Green: During Hurricane Ida, we found that a lot of the paperwork and federal programs were very difficult for farmers to navigate. We noticed that it caused farmers [to experience] a lot of mental health issues while trying to navigate programs in the wake of a storm, especially without connectivity.
We’re going to pay people to sit with farmers and help them navigate all that paperwork. We have the structure built out and ready to deploy when it’s needed. In the past, we did this de facto, by the seat of our pants. But for this hurricane season, we have all the procedures in line, all the paperwork printed and all the iPads ready. We’re actually studying the effects of having a buddy in paperwork navigation on farmer mental health.

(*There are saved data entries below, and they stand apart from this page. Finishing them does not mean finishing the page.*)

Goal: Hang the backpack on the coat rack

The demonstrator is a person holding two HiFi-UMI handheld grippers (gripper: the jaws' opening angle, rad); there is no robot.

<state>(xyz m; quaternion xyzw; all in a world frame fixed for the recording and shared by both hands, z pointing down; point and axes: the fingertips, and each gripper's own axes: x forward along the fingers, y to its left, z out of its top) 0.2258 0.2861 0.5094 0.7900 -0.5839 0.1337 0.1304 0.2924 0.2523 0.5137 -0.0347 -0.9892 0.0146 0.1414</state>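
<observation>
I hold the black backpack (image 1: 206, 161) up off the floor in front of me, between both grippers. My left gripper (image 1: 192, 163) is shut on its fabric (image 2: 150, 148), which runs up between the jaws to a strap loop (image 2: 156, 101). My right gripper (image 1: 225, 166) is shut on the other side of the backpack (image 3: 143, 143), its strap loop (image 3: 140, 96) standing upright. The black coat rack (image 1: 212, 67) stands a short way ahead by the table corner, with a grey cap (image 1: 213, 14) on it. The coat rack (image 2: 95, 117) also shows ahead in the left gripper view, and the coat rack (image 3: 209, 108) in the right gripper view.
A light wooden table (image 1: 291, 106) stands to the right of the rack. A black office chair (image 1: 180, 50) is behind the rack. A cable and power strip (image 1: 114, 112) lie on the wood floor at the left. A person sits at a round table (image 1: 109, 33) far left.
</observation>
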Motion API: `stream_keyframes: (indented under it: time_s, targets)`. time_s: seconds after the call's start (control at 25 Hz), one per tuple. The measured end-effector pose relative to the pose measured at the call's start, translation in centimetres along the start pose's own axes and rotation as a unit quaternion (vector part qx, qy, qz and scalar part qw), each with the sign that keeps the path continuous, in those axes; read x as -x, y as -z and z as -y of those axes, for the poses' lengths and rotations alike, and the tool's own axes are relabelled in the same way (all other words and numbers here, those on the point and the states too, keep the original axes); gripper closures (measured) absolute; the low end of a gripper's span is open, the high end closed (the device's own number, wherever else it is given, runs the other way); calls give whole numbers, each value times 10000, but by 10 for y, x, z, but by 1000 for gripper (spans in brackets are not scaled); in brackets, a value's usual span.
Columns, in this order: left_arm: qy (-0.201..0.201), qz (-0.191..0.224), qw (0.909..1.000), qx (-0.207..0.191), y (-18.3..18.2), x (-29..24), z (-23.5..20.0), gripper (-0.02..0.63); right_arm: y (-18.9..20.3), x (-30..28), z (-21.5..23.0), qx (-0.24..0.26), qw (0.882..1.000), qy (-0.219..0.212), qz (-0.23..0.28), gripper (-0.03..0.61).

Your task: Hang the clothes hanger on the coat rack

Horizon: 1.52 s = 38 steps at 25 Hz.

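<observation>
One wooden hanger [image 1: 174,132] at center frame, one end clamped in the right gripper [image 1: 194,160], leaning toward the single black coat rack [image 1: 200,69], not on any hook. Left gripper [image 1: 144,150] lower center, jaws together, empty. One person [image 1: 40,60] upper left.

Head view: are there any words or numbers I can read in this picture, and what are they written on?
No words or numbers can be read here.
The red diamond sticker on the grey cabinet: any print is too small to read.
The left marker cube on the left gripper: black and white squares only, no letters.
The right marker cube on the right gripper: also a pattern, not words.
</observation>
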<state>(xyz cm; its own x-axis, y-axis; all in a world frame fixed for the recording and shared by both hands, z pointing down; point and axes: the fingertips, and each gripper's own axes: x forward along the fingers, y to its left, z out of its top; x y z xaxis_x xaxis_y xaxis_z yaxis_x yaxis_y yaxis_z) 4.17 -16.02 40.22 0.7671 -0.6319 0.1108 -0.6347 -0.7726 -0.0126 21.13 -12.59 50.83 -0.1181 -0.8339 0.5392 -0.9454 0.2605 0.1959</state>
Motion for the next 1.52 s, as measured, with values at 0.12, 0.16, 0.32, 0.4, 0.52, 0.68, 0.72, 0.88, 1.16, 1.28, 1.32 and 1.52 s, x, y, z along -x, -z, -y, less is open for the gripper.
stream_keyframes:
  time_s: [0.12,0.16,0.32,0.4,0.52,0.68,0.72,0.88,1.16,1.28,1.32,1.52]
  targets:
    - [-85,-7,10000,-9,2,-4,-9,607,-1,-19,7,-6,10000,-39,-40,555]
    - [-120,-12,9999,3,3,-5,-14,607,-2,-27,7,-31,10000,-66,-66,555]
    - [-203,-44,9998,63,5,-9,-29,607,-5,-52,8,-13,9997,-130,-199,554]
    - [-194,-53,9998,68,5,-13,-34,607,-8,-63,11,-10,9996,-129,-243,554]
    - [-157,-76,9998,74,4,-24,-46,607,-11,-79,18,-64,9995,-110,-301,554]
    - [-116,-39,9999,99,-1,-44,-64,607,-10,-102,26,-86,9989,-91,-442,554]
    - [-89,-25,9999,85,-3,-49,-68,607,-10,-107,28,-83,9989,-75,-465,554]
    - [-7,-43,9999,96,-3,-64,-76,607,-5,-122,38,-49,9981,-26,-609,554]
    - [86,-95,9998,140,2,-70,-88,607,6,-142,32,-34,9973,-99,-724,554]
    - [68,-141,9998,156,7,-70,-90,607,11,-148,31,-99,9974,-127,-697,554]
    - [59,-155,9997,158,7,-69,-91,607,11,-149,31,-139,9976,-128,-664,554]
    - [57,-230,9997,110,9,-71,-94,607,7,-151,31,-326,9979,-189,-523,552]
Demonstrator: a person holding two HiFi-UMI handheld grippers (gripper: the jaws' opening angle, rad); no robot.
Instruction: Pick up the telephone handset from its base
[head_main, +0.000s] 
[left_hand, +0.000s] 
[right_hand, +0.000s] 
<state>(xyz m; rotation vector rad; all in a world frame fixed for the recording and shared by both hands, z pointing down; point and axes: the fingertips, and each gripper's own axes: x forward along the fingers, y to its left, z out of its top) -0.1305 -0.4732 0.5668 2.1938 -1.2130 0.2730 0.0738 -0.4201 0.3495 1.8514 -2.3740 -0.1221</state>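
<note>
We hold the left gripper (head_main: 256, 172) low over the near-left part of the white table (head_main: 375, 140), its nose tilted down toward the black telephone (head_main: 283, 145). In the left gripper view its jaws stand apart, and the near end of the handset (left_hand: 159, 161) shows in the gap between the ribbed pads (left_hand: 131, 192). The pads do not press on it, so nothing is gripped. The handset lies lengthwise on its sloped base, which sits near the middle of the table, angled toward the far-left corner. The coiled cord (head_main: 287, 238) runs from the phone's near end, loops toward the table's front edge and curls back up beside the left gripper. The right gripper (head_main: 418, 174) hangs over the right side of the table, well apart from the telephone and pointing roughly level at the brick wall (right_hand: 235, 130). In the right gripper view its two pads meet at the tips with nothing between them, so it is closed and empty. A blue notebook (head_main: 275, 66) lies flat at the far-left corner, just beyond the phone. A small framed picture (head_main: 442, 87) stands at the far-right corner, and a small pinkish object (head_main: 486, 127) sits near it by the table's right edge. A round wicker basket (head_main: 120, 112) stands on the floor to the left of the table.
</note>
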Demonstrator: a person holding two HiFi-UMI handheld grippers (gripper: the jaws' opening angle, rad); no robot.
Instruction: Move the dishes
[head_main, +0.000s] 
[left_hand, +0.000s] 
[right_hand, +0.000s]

And because it’s a university grant, we were able to pay for $50 gift cards for farmers to participate so that we can use their anonymized data. That’s incredibly helpful for restocking their fridge. And then in a follow-up, where [we look at the program’s] impact after a storm, we can give another gift card.
We also have a call-in line. Immediately, in the wake of a named storm, we have a phone number for farmers and food systems people to call. We don’t have to do any organizing after the storm hits on how we are all touching base. We have a standing calendar meeting three times a week. [This is helpful] because there is often a duplication of efforts post-storm. I went through Katrina and Ida here; you don’t want to have 16 different people doing something individually that could be done better together.
One of the big things we want to drill into people—because they get overwhelmed after a storm—is that we have systems, so that nobody wakes up the morning after a storm and has frenetic energy and doesn’t know where to direct it.
The interviews have been edited for length and clarity.
This article was produced in partnership with Nexus Media News.